Across all the records below, count the lines that hold "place". State only that figure.

Task inputs:
──────

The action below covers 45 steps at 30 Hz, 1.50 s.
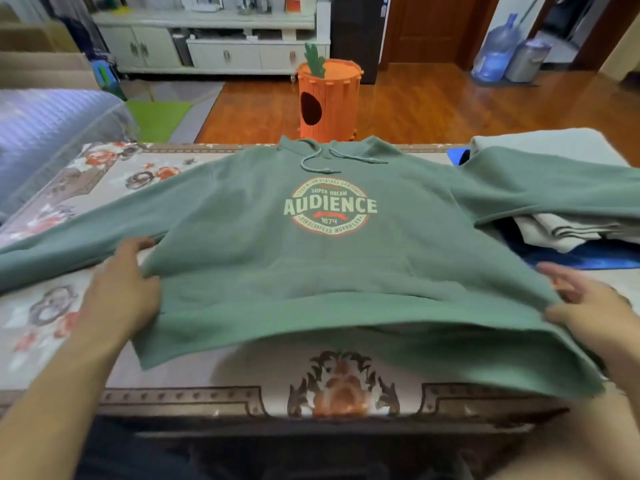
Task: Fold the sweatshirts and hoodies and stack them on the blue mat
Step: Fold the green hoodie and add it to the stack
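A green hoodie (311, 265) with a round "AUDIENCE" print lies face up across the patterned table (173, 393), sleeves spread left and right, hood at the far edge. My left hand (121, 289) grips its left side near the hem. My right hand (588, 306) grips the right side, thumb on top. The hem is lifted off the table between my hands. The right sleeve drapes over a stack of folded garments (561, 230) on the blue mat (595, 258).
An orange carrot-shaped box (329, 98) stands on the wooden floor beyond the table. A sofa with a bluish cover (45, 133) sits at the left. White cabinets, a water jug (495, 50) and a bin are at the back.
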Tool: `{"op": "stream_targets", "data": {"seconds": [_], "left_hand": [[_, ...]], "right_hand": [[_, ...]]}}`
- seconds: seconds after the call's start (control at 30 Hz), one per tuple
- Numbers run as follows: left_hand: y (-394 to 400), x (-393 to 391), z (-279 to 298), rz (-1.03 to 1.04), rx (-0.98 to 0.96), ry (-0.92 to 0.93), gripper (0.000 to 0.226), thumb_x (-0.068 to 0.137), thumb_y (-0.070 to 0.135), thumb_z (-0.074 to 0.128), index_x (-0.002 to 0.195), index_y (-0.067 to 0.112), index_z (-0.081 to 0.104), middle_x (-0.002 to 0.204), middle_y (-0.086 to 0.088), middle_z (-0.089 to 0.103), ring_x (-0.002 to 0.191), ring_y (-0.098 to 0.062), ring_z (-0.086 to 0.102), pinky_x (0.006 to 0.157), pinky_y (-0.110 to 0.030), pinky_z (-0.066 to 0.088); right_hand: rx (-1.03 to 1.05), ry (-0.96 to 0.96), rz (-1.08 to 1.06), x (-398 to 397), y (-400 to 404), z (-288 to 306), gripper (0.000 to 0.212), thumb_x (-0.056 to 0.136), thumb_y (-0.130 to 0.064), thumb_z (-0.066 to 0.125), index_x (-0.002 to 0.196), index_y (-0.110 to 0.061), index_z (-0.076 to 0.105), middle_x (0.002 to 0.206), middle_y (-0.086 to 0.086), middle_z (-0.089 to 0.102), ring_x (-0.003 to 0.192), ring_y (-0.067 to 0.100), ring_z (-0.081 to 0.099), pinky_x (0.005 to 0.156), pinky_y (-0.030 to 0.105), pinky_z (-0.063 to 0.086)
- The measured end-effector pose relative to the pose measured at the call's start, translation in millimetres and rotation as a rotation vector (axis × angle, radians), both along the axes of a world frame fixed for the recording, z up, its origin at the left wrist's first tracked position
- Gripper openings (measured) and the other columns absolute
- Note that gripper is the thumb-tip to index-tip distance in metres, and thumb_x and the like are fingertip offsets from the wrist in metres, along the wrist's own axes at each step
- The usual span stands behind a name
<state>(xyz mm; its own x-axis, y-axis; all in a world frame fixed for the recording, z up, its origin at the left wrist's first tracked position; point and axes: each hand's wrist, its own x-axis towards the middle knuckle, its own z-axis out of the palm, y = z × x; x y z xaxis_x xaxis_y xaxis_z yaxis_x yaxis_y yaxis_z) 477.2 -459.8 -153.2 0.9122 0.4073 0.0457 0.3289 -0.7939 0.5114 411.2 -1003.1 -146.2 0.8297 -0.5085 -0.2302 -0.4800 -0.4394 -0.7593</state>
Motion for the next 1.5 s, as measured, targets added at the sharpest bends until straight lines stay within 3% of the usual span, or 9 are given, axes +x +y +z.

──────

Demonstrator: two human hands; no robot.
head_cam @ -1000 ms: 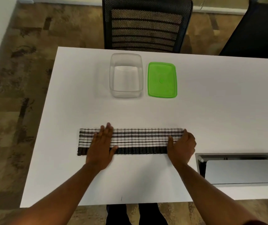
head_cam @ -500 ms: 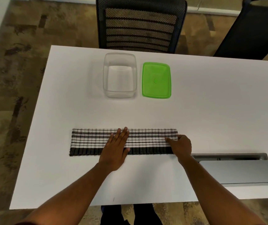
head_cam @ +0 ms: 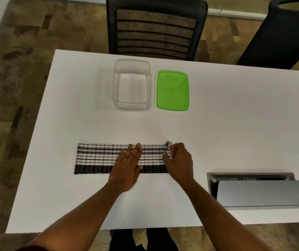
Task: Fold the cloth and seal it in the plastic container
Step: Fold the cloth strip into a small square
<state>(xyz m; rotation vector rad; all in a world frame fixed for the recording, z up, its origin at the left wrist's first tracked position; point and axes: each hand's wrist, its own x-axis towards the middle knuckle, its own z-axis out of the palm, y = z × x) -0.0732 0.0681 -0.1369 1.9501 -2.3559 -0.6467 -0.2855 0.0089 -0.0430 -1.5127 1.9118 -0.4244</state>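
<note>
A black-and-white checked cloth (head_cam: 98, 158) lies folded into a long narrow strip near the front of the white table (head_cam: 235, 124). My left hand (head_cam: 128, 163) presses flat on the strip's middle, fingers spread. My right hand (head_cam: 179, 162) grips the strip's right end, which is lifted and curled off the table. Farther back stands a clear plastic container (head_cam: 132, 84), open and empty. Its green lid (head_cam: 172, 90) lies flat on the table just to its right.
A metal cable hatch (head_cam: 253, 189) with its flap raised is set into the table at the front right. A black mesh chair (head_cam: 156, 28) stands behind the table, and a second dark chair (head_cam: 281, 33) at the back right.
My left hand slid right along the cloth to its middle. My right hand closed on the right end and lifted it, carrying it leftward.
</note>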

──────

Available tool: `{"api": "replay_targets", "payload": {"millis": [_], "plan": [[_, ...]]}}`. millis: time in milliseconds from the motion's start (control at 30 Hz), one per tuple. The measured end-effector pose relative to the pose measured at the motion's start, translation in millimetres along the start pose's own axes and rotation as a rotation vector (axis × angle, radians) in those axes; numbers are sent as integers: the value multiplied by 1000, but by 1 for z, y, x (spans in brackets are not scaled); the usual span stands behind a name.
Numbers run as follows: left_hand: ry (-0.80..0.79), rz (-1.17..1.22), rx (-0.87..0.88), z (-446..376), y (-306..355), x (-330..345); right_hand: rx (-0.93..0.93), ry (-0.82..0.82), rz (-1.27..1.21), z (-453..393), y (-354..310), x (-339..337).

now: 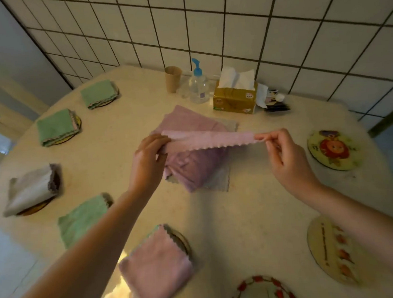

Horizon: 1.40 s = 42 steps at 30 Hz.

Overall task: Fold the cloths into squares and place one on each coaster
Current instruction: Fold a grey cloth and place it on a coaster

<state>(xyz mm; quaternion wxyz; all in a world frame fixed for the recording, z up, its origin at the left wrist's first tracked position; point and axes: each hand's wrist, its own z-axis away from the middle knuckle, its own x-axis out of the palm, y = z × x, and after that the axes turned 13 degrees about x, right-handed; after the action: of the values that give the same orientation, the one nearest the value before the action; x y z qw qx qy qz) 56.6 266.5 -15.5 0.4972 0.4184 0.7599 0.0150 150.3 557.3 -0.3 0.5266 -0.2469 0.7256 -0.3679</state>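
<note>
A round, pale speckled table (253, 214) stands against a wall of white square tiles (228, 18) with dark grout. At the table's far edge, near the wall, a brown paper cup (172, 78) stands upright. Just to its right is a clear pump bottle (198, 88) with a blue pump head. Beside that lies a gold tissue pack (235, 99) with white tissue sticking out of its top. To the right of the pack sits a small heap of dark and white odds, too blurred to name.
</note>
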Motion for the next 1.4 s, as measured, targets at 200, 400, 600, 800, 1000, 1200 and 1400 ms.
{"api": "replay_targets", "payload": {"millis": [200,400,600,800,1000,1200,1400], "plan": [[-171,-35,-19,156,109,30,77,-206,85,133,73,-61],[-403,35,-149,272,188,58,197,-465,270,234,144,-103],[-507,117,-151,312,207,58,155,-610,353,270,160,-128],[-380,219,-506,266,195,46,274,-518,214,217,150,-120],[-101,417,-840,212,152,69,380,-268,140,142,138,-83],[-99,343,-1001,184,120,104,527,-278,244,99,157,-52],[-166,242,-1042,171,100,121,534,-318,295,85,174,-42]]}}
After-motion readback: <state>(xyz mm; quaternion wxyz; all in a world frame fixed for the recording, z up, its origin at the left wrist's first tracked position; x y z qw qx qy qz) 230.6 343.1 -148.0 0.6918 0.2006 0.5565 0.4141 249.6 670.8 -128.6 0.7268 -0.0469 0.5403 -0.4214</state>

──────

Answer for this exercise:
2